Il n’est pas rare qu’un employé reconnu pour son expertise se voie offrir un poste de direction, une transition qui l’oblige souvent à traverser une zone de turbulences. À la tentation de devenir un expert sur tous les fronts, il vaudrait mieux, selon Wanda Wallace, adopter un nouvel état d’esprit. Conseils de coach.

Diriger une équipe homogène spécialisée dans un domaine quand on possède soi-même la meilleure des expertises, c’est une chose. Se retrouver à diriger une équipe qui en sait plus que soi sur le métier, voilà un tout autre défi ! C’est néanmoins la réalité pour de nombreux leaders-experts promus à un poste de direction.

Directrice associée du Leadership Forum et ex-doyenne associée à la formation des cadres à la Fuqua School of Business de l’université Duke (Caroline du Nord), Wanda Wallace invite ces nouveaux leaders à se repositionner lorsqu’il s’agit de naviguer en eaux troubles.

Le double rôle d’expert et de dirigeant

D’abord, un constat : les entreprises regorgent d’experts dans tous les domaines. L’image du chef d’entreprise à l’expertise la plus pointue dans son secteur d’activité et aux commandes de son équipe est une vision désuète aujourd’hui, tout comme la notion de « leader généraliste », affirme Wallace.

En désaccord avec la dichotomie qui oppose l’expert et le généraliste, elle propose plutôt aux nouveaux gestionnaires de combiner leur propre expertise avec leurs responsabilités. Toutefois, une évolution vers ces nouvelles responsabilités demande de repenser la perception qu’on a de son propre rôle et de la valeur qu’on apporte à l’entreprise.

Dans sa fonction d’expert, il est attendu (et entendu) que l’employé ajoute une valeur tangible à l’entreprise, qui passe par le contrôle de la qualité et des risques ainsi que par l’apport de connaissances spécifiques et d’un savoir-faire spécialisé.

À une personne nommée à un rôle de direction, l’auteure donne ce conseil : « Votre plus grande contribution se trouve dans votre capacité à dépasser les frontières, à établir des liens, à créer de la cohérence, à reconnaître de nouvelles occasions et à inspirer l’organisation tout au long du processus. »

Alors que l’expert se distingue par sa profondeur d’analyse, c’est par sa hauteur de vues (que Wallace nomme wisdom of breadth en anglais) que se démarque ce nouveau leader d’envergure (ou spanning leader).

Ses forces? « Reconnaître la valeur immatérielle ajoutée, contrôler les priorités stratégiques, contribuer au succès commercial, créer un effet de levier auprès des autres. »

Un nouveau style relationnel

Le leader-expert et le leader d’envergure se distinguent aussi par leur façon d’interagir avec les autres.

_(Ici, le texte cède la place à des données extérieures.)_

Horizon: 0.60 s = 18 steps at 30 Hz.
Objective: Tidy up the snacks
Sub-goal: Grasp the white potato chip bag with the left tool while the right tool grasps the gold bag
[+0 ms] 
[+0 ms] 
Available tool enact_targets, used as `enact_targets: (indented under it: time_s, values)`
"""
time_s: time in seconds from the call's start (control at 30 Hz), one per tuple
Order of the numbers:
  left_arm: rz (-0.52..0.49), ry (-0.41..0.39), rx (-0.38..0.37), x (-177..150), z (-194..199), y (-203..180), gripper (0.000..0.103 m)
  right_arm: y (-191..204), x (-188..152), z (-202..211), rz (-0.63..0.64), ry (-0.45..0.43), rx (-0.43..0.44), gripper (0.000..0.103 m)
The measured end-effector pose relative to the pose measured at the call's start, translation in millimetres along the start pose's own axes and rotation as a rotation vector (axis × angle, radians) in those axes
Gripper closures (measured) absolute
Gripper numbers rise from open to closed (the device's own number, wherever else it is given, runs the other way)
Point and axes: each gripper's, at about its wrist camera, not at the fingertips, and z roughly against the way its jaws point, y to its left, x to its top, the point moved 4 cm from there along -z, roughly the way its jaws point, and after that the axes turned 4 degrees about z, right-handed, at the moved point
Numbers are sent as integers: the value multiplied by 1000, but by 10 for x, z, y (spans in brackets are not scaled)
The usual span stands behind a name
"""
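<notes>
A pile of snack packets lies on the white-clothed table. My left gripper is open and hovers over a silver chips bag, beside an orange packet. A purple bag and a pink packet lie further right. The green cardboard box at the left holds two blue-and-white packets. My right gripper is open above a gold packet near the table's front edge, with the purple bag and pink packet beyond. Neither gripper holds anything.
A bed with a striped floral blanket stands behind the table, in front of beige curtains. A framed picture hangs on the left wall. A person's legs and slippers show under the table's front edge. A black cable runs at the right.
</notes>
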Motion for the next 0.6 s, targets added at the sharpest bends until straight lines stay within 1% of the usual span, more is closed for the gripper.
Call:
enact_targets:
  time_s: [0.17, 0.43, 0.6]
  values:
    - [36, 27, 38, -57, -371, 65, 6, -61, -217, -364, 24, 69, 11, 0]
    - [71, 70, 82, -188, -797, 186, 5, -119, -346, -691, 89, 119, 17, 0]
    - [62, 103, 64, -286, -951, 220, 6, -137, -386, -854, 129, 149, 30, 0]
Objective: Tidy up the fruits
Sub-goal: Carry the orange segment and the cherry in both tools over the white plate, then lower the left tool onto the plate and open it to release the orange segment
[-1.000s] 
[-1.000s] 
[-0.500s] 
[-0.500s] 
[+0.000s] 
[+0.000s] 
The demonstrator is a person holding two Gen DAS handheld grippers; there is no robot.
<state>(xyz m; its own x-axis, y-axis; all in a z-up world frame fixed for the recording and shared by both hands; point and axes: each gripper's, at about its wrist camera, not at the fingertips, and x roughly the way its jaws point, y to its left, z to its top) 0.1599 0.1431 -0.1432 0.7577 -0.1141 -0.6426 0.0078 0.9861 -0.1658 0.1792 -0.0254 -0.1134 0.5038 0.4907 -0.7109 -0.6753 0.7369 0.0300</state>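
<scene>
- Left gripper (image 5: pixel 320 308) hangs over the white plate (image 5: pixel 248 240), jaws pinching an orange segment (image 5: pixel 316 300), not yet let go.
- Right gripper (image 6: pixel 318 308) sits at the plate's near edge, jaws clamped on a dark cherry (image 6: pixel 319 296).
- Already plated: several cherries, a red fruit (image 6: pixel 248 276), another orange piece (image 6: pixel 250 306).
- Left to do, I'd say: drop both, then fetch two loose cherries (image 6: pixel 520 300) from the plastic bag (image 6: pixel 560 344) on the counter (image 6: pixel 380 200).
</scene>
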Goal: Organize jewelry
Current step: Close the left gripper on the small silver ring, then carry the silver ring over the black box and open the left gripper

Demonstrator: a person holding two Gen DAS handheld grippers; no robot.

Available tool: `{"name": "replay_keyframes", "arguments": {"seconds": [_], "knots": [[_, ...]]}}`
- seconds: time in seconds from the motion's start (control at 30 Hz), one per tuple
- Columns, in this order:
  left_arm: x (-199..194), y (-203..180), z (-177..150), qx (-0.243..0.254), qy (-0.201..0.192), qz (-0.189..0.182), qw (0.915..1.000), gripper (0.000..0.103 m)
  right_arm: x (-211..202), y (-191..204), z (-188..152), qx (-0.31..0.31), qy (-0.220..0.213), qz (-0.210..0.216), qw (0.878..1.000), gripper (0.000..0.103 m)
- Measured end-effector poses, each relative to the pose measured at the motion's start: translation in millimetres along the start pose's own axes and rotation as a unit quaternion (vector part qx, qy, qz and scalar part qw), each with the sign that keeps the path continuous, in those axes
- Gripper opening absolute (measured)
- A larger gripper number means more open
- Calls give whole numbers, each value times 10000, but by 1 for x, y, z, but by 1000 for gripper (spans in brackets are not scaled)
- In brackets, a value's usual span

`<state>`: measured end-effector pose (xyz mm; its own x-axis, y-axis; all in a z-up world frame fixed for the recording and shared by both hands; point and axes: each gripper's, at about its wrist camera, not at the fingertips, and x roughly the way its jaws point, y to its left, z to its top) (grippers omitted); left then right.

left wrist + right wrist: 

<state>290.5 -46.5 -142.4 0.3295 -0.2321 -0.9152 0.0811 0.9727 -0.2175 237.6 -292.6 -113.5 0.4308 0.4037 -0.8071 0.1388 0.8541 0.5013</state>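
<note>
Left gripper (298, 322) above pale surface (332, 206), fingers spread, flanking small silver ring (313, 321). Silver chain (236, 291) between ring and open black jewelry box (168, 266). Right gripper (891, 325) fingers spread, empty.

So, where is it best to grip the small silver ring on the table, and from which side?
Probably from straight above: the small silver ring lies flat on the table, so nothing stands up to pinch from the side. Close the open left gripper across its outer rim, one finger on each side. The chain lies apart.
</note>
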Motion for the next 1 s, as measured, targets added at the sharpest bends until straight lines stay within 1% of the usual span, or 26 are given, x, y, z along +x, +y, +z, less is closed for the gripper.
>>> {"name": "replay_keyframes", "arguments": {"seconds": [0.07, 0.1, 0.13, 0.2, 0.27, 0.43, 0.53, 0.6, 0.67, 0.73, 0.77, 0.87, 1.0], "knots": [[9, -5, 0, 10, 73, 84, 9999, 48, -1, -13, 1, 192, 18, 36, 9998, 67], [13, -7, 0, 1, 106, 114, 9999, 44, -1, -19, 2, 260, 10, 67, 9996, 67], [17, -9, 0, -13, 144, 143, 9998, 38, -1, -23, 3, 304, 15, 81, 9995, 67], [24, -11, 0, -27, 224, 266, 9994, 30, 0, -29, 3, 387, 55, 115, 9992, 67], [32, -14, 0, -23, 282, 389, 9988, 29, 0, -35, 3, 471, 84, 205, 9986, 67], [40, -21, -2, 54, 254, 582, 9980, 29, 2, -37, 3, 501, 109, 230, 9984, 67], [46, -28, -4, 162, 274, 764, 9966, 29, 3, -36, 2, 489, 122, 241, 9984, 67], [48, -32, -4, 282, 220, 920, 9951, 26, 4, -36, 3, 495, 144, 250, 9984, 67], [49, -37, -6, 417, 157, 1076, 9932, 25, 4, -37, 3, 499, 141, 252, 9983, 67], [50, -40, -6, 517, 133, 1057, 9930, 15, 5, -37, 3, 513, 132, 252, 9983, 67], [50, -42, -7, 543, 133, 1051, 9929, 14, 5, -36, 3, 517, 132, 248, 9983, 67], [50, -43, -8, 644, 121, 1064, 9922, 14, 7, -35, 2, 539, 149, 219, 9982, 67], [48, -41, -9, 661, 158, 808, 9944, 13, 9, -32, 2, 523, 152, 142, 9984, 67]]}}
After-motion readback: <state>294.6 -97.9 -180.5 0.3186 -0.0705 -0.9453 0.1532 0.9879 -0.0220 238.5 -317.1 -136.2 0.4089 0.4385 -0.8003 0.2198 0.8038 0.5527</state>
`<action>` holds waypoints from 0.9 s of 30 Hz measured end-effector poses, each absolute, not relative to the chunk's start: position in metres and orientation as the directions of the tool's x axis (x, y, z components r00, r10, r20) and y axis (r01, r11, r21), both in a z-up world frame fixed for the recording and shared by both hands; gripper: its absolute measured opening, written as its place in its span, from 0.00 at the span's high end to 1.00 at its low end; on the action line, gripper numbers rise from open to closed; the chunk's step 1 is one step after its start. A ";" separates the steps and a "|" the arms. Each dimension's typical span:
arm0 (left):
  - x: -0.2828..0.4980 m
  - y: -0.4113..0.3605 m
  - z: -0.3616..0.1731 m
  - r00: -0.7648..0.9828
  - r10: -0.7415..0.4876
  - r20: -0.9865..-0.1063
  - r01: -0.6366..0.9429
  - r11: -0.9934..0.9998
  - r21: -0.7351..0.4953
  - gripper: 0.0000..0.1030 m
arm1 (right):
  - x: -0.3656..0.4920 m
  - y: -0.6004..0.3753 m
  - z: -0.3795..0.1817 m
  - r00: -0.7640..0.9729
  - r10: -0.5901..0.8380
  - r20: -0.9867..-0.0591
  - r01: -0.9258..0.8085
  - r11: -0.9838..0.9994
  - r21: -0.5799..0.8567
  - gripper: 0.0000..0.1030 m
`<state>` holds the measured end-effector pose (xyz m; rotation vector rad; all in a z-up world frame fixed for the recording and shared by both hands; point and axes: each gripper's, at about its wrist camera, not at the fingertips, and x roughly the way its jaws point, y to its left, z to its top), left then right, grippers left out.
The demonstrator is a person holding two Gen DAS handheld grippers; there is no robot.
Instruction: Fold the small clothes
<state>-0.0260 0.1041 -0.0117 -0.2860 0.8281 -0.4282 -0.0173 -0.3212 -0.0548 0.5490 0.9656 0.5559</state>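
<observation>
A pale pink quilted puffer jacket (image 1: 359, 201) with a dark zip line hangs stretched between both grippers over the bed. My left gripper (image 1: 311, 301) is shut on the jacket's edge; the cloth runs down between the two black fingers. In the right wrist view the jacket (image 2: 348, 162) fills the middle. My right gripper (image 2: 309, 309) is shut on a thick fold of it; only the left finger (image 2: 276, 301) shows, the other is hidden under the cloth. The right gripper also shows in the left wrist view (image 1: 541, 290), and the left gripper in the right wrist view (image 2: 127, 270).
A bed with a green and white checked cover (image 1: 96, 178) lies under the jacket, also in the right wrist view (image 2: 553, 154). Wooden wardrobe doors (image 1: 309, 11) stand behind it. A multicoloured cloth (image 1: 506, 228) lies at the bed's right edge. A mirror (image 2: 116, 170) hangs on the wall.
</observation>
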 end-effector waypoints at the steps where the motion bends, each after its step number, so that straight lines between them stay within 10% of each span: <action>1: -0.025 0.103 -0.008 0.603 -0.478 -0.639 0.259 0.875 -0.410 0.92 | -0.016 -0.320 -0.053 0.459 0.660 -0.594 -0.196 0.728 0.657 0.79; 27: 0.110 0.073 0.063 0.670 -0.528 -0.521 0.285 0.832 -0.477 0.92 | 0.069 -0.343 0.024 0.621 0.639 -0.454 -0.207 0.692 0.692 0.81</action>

Dans ses relations avec autrui, le premier « se caractérise par le sentiment de sa compétence personnelle, par des échanges qui s’appuient sur des arguments rationnels et sur des faits, par l’acceptation de sa personnalité parfois atypique et par la reconnaissance de son savoir spécifique par ses collègues ».

Le comportement relationnel du second consiste à « faire confiance à un large éventail de personnes, à compter sur les relations et sur la diplomatie pour résoudre les problèmes et pour influer sur les résultats, à faire appel aux émotions dans les discussions, à faire preuve d’une présence calme et enthousiaste et à inspirer les gens ». C’est donc une invitation que l’auteure adresse aux leaders : élargissez (toutes) vos compétences, tant celles liées au savoir-faire que celles relevant du savoir-être!

Article publié dans l'édition Printemps 2020 de Gestion


Source

Wallace, W., You Can’t Know It All – Leading in the Age of Deep Expertise, New York, Harper Business, 2019, 245 pages.